Work through the entries below and show every line in which "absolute" is found.

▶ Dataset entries
::::
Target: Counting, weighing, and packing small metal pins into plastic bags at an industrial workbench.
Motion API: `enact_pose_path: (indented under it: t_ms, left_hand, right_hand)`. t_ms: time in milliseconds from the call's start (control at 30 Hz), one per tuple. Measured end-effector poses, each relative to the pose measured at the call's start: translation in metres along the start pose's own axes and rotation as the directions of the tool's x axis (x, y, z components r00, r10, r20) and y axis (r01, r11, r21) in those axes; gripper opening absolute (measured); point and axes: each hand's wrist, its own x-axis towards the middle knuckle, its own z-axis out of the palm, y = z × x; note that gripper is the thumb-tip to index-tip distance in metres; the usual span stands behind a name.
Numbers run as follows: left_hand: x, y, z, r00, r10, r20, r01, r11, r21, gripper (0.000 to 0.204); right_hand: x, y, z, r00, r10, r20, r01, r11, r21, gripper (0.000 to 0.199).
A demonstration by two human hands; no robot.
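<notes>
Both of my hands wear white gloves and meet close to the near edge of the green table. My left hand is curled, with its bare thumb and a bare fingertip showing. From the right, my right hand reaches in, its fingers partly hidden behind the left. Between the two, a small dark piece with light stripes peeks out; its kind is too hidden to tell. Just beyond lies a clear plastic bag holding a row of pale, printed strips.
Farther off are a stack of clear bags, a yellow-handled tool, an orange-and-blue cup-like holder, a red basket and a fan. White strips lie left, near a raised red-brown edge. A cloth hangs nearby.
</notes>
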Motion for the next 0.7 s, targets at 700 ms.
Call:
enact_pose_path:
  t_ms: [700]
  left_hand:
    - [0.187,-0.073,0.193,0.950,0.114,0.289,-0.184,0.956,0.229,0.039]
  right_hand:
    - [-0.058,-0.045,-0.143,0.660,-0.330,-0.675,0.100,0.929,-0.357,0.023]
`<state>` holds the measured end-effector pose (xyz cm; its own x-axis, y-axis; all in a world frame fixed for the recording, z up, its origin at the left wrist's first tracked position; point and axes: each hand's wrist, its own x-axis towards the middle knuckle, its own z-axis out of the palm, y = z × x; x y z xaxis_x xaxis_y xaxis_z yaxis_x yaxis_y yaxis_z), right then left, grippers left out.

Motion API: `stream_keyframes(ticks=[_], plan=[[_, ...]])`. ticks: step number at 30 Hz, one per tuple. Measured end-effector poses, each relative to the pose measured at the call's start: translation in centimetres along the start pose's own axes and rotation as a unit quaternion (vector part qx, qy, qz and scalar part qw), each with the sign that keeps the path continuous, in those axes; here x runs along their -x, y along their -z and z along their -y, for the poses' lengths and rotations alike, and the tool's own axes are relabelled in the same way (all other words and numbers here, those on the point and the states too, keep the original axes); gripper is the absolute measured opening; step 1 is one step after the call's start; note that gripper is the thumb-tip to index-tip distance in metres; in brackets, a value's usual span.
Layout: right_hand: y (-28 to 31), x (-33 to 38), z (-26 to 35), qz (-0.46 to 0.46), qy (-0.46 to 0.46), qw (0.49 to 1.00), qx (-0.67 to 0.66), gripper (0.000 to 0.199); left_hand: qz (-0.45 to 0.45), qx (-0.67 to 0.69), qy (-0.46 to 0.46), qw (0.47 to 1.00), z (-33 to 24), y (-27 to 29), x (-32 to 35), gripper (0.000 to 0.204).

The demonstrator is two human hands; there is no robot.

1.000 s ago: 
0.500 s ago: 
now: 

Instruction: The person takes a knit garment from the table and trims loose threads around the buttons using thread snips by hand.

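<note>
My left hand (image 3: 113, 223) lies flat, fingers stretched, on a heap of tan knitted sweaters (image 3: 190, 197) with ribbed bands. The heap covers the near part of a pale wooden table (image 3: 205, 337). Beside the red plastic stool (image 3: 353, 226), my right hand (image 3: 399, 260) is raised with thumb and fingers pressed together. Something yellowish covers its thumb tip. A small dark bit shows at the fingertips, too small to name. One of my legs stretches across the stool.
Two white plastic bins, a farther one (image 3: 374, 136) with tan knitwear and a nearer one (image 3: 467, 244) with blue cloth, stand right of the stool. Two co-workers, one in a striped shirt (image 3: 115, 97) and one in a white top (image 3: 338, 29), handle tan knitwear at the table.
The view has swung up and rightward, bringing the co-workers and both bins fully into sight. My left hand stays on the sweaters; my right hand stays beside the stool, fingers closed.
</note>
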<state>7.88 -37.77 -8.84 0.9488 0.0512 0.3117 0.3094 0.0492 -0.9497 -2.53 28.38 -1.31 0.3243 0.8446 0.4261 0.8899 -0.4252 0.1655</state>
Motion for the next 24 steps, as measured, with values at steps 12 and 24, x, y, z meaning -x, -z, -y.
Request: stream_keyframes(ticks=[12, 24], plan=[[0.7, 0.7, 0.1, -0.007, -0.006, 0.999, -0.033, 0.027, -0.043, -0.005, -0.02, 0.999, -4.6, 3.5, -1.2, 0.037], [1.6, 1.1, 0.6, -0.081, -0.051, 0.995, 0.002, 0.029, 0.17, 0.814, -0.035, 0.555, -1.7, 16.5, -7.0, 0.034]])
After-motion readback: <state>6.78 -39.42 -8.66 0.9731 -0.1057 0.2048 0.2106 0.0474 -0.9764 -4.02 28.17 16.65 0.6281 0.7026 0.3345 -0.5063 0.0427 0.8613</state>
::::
▶ Task response
Motion API: `enact_pose_path: (indented under it: t_ms, left_hand, right_hand)`. t_ms: time in milliseconds from the call's start (control at 30 Hz), one per tuple. Measured end-effector poses, each relative to the pose measured at the call's start: translation in metres along the start pose's own axes and rotation as the directions of the tool's x axis (x, y, z components r00, r10, r20) and y axis (r01, r11, r21) in those axes; gripper opening absolute (measured); point and axes: each hand's wrist, its own x-axis towards the middle knuckle, its own z-axis out of the palm, y = z × x; note that gripper is the thumb-tip to index-tip distance in metres; the usual span stands behind a name.
Motion API: `stream_keyframes(ticks=[_], plan=[[_, ...]])`. ticks: step number at 30 Hz, one per tuple. Measured end-effector poses, each relative to the pose measured at the call's start: translation in centimetres along the start pose's own axes and rotation as a unit quaternion (vector part qx, qy, qz and scalar part qw), each with the sign that keeps the path continuous, in those axes; here x runs along their -x, y along their -z and z along their -y, for the poses' lengths and rotations alike, and the tool's own axes are relabelled in the same way (all other words and numbers here, those on the point and the states too, keep the original axes); gripper is the absolute measured opening; step 1 is one step after the call's start; note that gripper is the thumb-tip to index-tip distance in metres; in brackets, a value's usual span.

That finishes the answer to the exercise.